Back Street Girls T1

album-cover-large-33226.jpgAuteure : Jasmine Gyuh

Éditeur : Soleil

160 pages

Sortie : le 24 mai 2017

Genre : Humour

 

 

Avis de l'éditeur :

Pour les punir d'une faute, un chef yakuza décide de forcer trois de ses hommes à devenir un groupe d'idols. Kentarô, Ryô et Kazu vont alors devenir Chika, Maru et Airi, les Gokudolls !

 

Mon avis :

Ils ont commis l'irréparable! Leur chef les punis magistralement: leur choix est simple : soit ils changent de sexe et deviennent des "idols" pour gagner un  max de fric (qui reviendra de fait au boss), soit ils vendent leurs organes un à un, démembrés et souffrant le martyr...

 

Quel dilemme! Sachant que leur vie bascule du tout au tout, des yakuzas durs de chez durs se retrouvent à jouer à la poupée, boire des jus de fruits multi-vitaminés, et signant des autographes à des types en sueur...

On pourrait presque croire que ce titre est une réussite en soi, puisqu'il a le mérite d'exister...Détrompez-vous, malgré un début d'ouvrage qui mérite un quelconque intérêt, la lassitude s'installe fort vite.

Maintenant, tout dépend du public concerné : classé en tant que seinen, on a droit ici à un manga presque fleur bleue. Démarrant pourtant comme Ladyboy vs Yakuzas (l'excellente série en 5 tomes ou un yakuza ayant trompé la femme du boss, se retrouve métamorphosé dans un corps de femme, plutôt bien foutue, sur une île composée de 100 maniaques à ses trousses - série recommandée par la même occasion!), on constate qu'on atteint avec cette nouvelle série Back Street Girls des sommités de la stupidité.

Donc, oui, peut-être que les jeunes demoiselles pourront trouver un certain entrain à lire cette série, grâce notamment à un humour juvénile, des larmes de crocodile de la part des protagonistes transformés en "idols" et de "héros féminisés". Par contre, on ne peut que finalement se rendre à l'évidence que le public adulte et masculin aura certainement des difficultés à répondre aux attentes.

Les foules qui suivent les "idols" ne sont que des types louches. Où sont donc les vrais fans, ces jeunes filles qui en temps normal vivent pour leurs muses? Quant à la qualité graphique, celle-ci également laisse plus qu'à désirer.

On ressent une certaine similitude avec Prison School, (également vivement conseillé!), notamment avec l'effigie du Boss racoleur. Mais la comparaison est de courte durée. Les nanas sont fades, les yakuzas paraissent des empaffés finis.
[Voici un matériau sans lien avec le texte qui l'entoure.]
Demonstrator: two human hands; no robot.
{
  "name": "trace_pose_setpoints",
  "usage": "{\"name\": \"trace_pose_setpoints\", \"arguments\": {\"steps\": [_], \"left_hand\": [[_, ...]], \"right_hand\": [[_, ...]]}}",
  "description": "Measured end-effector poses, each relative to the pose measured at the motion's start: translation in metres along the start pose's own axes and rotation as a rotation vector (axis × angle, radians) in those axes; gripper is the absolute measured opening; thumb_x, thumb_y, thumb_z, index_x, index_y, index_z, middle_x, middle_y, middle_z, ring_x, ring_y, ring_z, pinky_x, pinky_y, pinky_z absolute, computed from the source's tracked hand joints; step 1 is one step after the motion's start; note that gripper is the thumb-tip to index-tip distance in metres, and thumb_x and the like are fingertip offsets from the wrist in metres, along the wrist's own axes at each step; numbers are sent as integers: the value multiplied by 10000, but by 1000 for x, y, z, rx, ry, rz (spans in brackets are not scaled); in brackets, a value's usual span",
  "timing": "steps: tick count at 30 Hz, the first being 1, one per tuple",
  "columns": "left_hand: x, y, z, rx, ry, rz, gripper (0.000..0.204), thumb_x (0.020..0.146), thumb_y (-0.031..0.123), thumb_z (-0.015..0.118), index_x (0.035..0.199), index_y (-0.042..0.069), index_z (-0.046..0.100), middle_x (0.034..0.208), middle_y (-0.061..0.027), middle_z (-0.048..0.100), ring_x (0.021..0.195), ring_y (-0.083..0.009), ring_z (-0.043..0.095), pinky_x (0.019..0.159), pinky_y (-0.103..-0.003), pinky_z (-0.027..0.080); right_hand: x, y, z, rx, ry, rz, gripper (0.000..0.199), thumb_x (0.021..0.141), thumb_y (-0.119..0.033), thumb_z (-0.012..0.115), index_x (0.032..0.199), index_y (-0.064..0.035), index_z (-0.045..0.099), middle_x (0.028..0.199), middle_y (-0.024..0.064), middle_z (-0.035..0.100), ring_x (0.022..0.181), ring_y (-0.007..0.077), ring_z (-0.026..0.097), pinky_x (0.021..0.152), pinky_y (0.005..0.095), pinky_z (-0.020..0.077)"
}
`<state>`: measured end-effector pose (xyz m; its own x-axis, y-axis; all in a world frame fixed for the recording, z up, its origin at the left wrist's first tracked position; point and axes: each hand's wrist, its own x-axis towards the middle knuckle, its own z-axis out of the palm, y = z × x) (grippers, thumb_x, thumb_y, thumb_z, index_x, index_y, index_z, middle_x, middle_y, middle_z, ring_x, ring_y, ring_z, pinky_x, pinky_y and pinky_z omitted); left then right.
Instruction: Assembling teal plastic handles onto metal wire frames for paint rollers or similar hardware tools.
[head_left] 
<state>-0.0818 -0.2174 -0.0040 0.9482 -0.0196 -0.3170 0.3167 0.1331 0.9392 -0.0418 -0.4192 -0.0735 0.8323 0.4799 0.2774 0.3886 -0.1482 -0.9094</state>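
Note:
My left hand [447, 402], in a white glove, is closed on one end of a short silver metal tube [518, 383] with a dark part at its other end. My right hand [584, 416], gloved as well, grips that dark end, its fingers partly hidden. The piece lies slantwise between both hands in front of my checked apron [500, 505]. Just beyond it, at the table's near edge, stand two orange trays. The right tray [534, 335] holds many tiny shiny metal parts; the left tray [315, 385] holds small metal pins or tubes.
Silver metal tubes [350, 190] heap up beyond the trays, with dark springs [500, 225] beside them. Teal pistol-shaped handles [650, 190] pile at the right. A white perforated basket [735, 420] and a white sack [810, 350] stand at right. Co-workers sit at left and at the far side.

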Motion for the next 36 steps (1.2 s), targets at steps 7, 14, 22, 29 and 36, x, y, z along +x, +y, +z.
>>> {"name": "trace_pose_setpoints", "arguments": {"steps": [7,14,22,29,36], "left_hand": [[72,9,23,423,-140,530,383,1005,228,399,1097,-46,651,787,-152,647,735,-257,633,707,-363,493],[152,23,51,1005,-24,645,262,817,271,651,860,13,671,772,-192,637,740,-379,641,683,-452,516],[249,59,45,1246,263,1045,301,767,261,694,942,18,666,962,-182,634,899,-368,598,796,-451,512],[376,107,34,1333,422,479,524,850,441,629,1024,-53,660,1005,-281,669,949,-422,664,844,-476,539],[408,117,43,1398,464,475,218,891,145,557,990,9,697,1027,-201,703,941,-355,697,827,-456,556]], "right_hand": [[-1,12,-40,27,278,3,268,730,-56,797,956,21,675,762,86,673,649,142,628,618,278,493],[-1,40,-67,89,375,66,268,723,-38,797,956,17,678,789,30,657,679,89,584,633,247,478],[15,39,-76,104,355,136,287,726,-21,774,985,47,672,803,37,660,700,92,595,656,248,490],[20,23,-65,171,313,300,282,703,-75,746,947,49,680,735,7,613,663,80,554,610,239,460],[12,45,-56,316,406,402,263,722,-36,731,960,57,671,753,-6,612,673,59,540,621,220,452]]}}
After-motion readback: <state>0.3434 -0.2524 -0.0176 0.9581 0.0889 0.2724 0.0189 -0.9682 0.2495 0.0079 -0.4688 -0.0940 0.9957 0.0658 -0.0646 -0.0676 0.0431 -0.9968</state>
On s'emmerde à jouer avec des oursons...

Certes, nous sommes en plein délire, mais rien ne colle....ou si, justement, tout colle par rapport au titre, au contenu!

Le pire dans ce récit : les anciens yakuzas jouent petit à petit le jeu, deviennent des petites filles bien légères, et on espère presque qu'elle se feront violer dans le second tome (c'est d'ailleurs ce qui est prévu par leur Boss, qui semble être le seul à tirer profit d'un tel carnage!)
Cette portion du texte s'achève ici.